Provides Building Energy Performance Access by Connecting Structural Engineering and Energy Efficiency in Five Interconnected Analyses

This five-stage analysis system predicts energy consumption in buildings following a natural hazard based on wind-induced damage to their building envelopes from the hazard. Buildings account for approximately 40% of total energy consumption and 30% of global greenhouse gas emissions. Research emphasizes global sustainability efforts to reduce building energy demand, with initiatives focusing on implementing energy-efficient systems and technologies. However, the effects of external hazards, such as hurricanes, on building energy consumption remain an overlooked subject. Building envelopes serve as a building’s protective barrier against environmental conditions, playing a key role in determining its energy demand. Once building envelope components are damaged, energy use can increase significantly. Additionally, current building energy simulation tools lack the capability to predict the change in building energy consumption as the result of wind-induced building envelope damage. Hence, there is a need for a novel method to assess the effects of wind-induced damage on a building’s post-hazard energy performance.

 

Researchers at the University of Florida have developed a model to accurately predict energy consumption in hurricane-damaged buildings. Through five interconnected analyses, the model estimates post-hazard energy use to support precise cost projections for envelope enhancements to improve resilience.

 

Application

Five-stage analysis system predicts energy consumption in hurricane-damaged buildings

 

Advantages

  • Links hurricane-driven building damage to long-term energy efficiency, enabling more sustainable design choices and retrofit strategies that reduce operating costs and environmental impacts
  • Incorporates Monte Carlo uncertainty analysis of extreme wind events, providing insights into mitigation strategies and policymaking
  • Quantifies the impact of hurricane damage on building envelopes, supporting retrofit strategies that reduce energy consumption following a natural hazard
  • Updates dynamically to track the number of damaged building envelope components, allowing for more precise cost projections for envelope enhancements and resilience improvements
  • Performs iterative damage and post-hazard aerodynamic analyses, enabling more accurate energy consumption estimation in damaged buildings
  • Functions as an integrated assessment model, aiding in the selection and optimization of facade systems based on site-specific conditions and energy performance objectives
  • Utilizes site-specific data, facilitating implementation for any building and location
  • Utilizes knowledge from a variety of disciplinary fields by incorporating results from physical experiments, empirical modeling methods, and the practical guidance of engineering standards and codes

 

Technology

This prediction model evaluates the effects of wind-induced hurricane damage on a building envelope’s energy performance in five interconnected analyses.
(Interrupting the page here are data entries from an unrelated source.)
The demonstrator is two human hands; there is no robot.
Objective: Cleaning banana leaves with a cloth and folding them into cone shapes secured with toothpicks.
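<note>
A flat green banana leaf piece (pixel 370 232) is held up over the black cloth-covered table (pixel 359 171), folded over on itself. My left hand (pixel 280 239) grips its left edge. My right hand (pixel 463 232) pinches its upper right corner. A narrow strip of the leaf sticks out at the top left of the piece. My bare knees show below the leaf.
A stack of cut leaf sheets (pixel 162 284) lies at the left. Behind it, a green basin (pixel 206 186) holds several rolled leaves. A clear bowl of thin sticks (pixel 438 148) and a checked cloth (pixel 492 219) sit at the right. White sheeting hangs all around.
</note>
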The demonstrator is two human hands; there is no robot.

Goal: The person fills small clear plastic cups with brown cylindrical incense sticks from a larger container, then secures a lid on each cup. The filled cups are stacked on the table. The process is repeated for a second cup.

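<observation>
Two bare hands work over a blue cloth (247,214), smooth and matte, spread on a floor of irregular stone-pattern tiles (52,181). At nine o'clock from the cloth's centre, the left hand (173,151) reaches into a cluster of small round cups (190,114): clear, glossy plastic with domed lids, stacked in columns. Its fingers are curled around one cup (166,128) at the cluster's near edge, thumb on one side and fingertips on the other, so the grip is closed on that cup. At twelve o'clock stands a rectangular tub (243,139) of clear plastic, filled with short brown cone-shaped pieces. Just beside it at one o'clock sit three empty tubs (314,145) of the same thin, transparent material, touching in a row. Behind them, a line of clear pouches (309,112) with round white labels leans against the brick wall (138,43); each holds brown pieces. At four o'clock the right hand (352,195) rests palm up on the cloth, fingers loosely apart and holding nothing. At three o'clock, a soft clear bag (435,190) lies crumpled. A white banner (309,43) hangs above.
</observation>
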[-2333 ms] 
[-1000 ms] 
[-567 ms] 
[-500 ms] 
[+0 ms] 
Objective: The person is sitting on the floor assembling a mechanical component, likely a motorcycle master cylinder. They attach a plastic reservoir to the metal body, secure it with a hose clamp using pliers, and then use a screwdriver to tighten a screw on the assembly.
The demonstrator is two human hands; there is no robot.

The first stage is a hazard analysis to anticipate wind intensity using site-specific data. Then, an aerodynamic analysis assesses how wind interacts with the building. Next, the model performs a structural analysis to determine the building’s structural integrity based on how it responds to wind loads, especially during extreme wind events. Damage analysis then evaluates the damage consequences that impact the building’s energy performance. Based on the wind-induced damage, post-hazard aerodynamic analysis analyzes airflow within the building due to openings in the building envelope. Lastly, energy analysis integrates the results with building energy modeling to estimate post-hazard energy consumption. The model updates dynamically, continuously assessing damaged building envelope components and openings for accurate predictions. To account for variability and uncertainty in extreme wind events, the model also performs Monte Carlo uncertainty analysis.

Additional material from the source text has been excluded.